** About this task **
Give back the data in full, with every line exact.

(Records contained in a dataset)
◆ ◆ ◆ ◆ ◆

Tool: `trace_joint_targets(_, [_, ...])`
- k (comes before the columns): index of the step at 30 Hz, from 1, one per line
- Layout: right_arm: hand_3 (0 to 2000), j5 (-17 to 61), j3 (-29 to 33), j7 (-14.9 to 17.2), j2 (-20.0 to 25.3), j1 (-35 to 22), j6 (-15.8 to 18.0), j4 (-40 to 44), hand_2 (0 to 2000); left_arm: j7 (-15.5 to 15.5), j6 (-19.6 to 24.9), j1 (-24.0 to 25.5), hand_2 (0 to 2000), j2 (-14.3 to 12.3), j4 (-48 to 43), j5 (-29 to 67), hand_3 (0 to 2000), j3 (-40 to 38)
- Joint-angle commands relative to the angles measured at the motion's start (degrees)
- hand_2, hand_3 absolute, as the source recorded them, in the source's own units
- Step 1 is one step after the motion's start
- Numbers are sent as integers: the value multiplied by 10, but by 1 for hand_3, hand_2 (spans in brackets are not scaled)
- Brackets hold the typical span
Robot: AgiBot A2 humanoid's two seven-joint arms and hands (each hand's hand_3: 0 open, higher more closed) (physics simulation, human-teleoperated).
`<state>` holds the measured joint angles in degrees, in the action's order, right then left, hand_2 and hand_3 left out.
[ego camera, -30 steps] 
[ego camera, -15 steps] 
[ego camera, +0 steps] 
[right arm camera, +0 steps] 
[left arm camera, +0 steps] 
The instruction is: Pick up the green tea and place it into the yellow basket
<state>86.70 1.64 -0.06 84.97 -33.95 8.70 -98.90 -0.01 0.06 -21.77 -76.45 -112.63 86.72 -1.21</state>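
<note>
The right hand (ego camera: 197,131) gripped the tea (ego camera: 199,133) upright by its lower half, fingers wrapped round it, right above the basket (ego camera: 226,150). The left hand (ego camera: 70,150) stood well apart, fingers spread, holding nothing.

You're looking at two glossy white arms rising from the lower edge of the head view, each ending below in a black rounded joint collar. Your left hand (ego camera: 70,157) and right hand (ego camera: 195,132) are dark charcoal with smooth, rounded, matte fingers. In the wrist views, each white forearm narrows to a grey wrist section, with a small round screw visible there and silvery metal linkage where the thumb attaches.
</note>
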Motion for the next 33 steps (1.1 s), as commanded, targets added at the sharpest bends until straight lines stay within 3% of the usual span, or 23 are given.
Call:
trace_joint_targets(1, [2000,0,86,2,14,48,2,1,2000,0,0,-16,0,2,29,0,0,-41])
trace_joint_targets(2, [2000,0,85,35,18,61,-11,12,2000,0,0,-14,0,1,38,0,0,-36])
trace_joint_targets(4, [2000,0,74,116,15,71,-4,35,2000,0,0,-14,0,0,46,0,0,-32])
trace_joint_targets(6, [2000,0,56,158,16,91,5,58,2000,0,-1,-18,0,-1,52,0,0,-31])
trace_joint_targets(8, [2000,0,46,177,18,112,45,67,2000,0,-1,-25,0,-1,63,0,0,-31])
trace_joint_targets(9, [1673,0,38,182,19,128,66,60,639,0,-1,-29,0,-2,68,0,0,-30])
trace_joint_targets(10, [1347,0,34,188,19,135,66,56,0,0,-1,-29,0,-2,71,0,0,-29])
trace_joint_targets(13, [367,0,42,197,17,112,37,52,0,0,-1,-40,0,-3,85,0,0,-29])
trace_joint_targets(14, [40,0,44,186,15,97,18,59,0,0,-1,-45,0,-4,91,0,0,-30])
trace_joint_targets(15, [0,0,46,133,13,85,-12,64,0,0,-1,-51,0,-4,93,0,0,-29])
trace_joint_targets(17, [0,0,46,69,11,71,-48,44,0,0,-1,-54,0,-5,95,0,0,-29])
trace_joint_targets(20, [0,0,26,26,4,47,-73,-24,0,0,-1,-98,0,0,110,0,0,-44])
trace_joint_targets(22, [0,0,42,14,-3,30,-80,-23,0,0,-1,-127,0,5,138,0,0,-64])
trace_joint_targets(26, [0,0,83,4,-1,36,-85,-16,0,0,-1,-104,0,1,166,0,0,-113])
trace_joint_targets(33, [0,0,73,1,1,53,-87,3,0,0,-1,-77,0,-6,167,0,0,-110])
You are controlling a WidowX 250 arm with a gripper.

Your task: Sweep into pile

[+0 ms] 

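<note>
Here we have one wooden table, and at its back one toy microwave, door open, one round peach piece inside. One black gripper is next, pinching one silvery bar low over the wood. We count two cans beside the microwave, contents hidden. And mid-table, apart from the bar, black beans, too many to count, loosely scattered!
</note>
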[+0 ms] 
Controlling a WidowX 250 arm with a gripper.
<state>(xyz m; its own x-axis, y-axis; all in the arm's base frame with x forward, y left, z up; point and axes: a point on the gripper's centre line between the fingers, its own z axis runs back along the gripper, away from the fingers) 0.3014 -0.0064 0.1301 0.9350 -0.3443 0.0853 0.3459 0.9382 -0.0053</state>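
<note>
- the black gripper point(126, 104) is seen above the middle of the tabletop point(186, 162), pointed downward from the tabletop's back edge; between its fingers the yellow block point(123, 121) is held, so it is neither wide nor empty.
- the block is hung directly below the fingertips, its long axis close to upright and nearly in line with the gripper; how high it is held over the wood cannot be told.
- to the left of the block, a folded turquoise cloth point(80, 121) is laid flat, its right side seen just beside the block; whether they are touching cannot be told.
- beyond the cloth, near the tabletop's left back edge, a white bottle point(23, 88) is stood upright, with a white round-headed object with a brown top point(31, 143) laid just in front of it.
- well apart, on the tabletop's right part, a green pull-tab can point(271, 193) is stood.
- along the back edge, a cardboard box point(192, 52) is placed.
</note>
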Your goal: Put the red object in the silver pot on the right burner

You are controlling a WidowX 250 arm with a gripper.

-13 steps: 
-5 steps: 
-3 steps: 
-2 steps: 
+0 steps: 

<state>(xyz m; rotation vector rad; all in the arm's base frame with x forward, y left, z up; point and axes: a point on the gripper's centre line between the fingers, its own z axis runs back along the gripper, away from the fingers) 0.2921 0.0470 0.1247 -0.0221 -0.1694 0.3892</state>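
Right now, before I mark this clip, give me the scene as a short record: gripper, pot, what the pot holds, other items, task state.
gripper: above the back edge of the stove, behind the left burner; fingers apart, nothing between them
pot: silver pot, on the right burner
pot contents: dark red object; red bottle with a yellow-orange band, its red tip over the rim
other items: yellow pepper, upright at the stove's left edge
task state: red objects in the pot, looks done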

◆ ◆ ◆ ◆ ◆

** The completed task **
Tool: `trace_joint_targets(_, [_, ...])`
- k (comes before the columns): index of the step at 30 Hz, from 1, one per line
- Layout: right_arm: hand_3 (0 to 2000), j5 (-17 to 61), j3 (-29 to 33), j7 (-14.9 to 17.2), j2 (-20.0 to 25.3), j1 (-35 to 22), j6 (-15.8 to 18.0), j4 (-40 to 44), hand_2 (0 to 2000); left_arm: j7 (-15.5 to 15.5), j6 (-19.6 to 24.9), j1 (-24.0 to 25.5), hand_2 (0 to 2000), j2 (-14.3 to 12.3), j4 (-48 to 43), j5 (-29 to 67), hand_3 (0 to 2000), j3 (-40 to 38)
- Joint-angle commands relative to the angles measured at the motion's start (degrees)
- hand_2, hand_3 absolute, as the source recorded them, in the source's own units
- Step 1 is one step after the motion's start
- Numbers are sent as integers: the value multiplied by 10, but by 1 for hand_3, hand_2 (spans in brackets are not scaled)
- Brackets hold the typical span
Robot: AgiBot A2 humanoid's two seven-joint arms and hands (each hand's hand_3: 0 open, higher more closed) (physics simulation, human-teleoperated).
`<state>` holds the measured joint angles in degrees, in the action's order, right then left, hand_2 and hand_3 left out.
[ego camera, -30 steps] 
[ego camera, -15 steps] 
[ego camera, +0 steps] 
[right arm camera, +0 steps] 
[left arm camera, +0 steps] 
The instruction is: Pick up the green tea and place it into the yellow basket
<state>86.70 1.64 -0.06 84.97 -33.95 8.70 -98.90 -0.01 0.06 -21.77 -76.45 -112.63 86.72 -1.21</state>
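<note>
The right hand (ego camera: 197,131) gripped the tea (ego camera: 199,133) upright by its lower half, fingers wrapped round it, right above the basket (ego camera: 226,150). The left hand (ego camera: 70,150) stood well apart, fingers spread, holding nothing.

You're looking at two glossy white arms rising from the lower edge of the head view, each ending below in a black rounded joint collar. Your left hand (ego camera: 70,157) and right hand (ego camera: 195,132) are dark charcoal with smooth, rounded, matte fingers. In the wrist views, each white forearm narrows to a grey wrist section, with a small round screw visible there and silvery metal linkage where the thumb attaches.
</note>
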Motion for the next 33 steps (1.1 s), as commanded, targets added at the sharpest bends until straight lines stay within 3% of the usual span, or 23 are given.
Call:
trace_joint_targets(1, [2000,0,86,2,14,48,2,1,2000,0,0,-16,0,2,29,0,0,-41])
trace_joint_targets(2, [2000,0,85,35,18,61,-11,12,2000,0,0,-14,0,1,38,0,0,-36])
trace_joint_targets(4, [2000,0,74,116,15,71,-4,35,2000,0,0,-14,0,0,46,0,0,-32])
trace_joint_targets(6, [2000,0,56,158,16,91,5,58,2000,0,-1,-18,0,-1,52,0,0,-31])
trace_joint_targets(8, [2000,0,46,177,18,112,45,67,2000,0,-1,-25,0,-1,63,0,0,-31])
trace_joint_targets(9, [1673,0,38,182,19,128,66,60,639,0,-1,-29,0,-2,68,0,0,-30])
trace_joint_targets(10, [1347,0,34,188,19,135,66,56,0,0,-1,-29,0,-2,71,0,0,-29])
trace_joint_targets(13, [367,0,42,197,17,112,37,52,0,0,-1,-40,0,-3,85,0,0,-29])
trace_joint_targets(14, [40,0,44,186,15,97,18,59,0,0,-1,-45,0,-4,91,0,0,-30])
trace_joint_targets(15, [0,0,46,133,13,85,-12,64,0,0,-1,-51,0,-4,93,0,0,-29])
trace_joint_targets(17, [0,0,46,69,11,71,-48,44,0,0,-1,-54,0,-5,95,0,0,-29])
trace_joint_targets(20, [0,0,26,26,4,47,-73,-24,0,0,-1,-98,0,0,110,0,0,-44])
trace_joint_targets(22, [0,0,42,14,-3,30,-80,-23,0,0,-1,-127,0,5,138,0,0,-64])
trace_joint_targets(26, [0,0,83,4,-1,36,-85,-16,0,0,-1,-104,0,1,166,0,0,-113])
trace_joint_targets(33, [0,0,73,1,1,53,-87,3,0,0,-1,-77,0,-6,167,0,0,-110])
You are controlling a WidowX 250 arm with a gripper.

Your task: Sweep into pile

[+0 ms] 

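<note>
Here we have one wooden table, and at its back one toy microwave, door open, one round peach piece inside. One black gripper is next, pinching one silvery bar low over the wood. We count two cans beside the microwave, contents hidden. And mid-table, apart from the bar, black beans, too many to count, loosely scattered!
</note>
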[+0 ms] 
Controlling a WidowX 250 arm with a gripper.
<state>(xyz m; its own x-axis, y-axis; all in the arm's base frame with x forward, y left, z up; point and axes: a point on the gripper's centre line between the fingers, its own z axis runs back along the gripper, away from the fingers) 0.3014 -0.0064 0.1301 0.9350 -0.3443 0.0853 0.3459 0.9382 -0.0053</state>
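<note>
- the black gripper point(126, 104) is seen above the middle of the tabletop point(186, 162), pointed downward from the tabletop's back edge; between its fingers the yellow block point(123, 121) is held, so it is neither wide nor empty.
- the block is hung directly below the fingertips, its long axis close to upright and nearly in line with the gripper; how high it is held over the wood cannot be told.
- to the left of the block, a folded turquoise cloth point(80, 121) is laid flat, its right side seen just beside the block; whether they are touching cannot be told.
- beyond the cloth, near the tabletop's left back edge, a white bottle point(23, 88) is stood upright, with a white round-headed object with a brown top point(31, 143) laid just in front of it.
- well apart, on the tabletop's right part, a green pull-tab can point(271, 193) is stood.
- along the back edge, a cardboard box point(192, 52) is placed.
</note>
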Your goal: Put the red object in the silver pot on the right burner

You are controlling a WidowX 250 arm with a gripper.

-13 steps: 
-5 steps: 
-3 steps: 
-2 steps: 
+0 steps: 

<state>(xyz m; rotation vector rad; all in the arm's base frame with x forward, y left, z up; point and axes: a point on the gripper's centre line between the fingers, its own z axis runs back along the gripper, away from the fingers) 0.2921 0.0470 0.1247 -0.0221 -0.1694 0.3892</state>
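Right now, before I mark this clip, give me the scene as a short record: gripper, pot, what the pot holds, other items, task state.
gripper: above the back edge of the stove, behind the left burner; fingers apart, nothing between them
pot: silver pot, on the right burner
pot contents: dark red object; red bottle with a yellow-orange band, its red tip over the rim
other items: yellow pepper, upright at the stove's left edge
task state: red objects in the pot, looks done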

No additional output will be produced.